Abstract:
With the prevalence of diabetes escalating globally, diabetes prevalence in Kenya is
estimated to be 4.56% with an approximate 12% and 2.7% in both urban and rural
settings respectively. Many patients are still reffered to national referral hospitals and
even outside country for specialized end organs damage care due to poor glycemic
controls. The study determined factors associated with glycemic control, among T2DM
patients attending Mathari National Teaching and Referral Hospital diabetes clinic
Nairobi, Kenya. A descriptive cross sectional study design was applied and a systematic
random sampling technique to recruit 149 study subjects. Scientific and Ethical approval
was sought from KNH/UON- ERC before data collection. Quantitative data was
collected using a structured questionnaire and a guide was used for qualitative data (one
key informant interviews and two focus group discussions).

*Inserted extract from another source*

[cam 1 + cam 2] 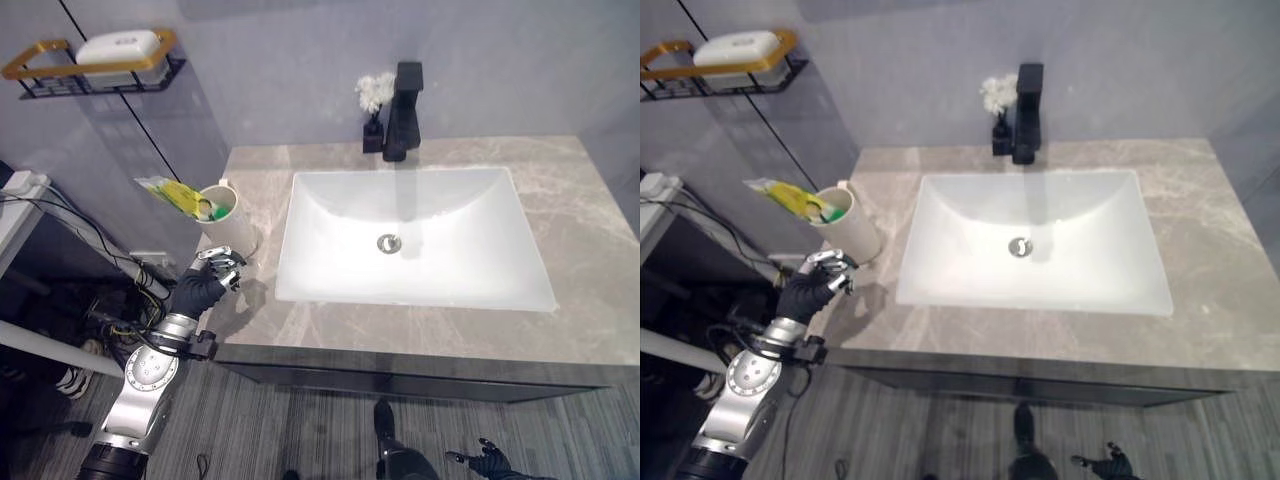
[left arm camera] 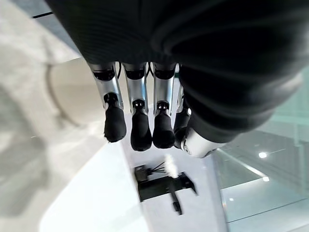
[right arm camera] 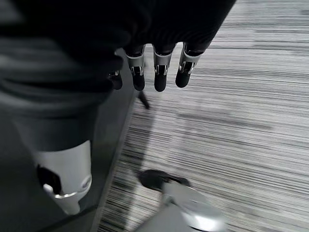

Blood samples were drawn
to determine HbA1c, lipid profile, blood sugar and urine for microalbumin Creatinine
Ratio levels. Data was analyzed using Statistical Package for Social Scientists version 20
(SPSS). Descriptive analysis was used to summarise the data and associations between
variables were tested using Chi Square statistics. Differences between parameters
estimates were deemed statistically significant at p < 0.05. Qualitative data was analyzed
thematically after translation and transcription. The mean age of the study participants
was 54.9 (SD ± 10.14) and a total of 122 (81.9%) out of 149 T2DM patients had poor
glycemic control with a mean HbA1c of 9.1%. Over three quarter 135 (90.6%) had
uncontrolled FBS, 37.6% with elevated T-Chol, 60.4% having dyslipedemia and 35.4%
having moderate to severely increased UACR. Gender (OR = 3.029, 95% CI: 1.287 –
7.129, p = 0.010), FBS (OR = 8.14, 95% CI; 2.541 - 26.0810, p = 0.001) and using
drugs for other co-morbidities OR = 2.519, 95% CI; 1.009 - 6.288, p = 0.035) were
significantly associated with glycemic control. This study revealed a high burden of poor
glycemic control among T2DM patients attending Mathari Teaching and Referral
Hospital and thus emphasis on improving awareness and management through
structured diabetes education programs to fill the practice gap in glycemic control.
Keeping tight control of FBS and routine screening for co-morbidities like hypertension,
kidney disorders and dyslipidemia to prevent premature development of complications.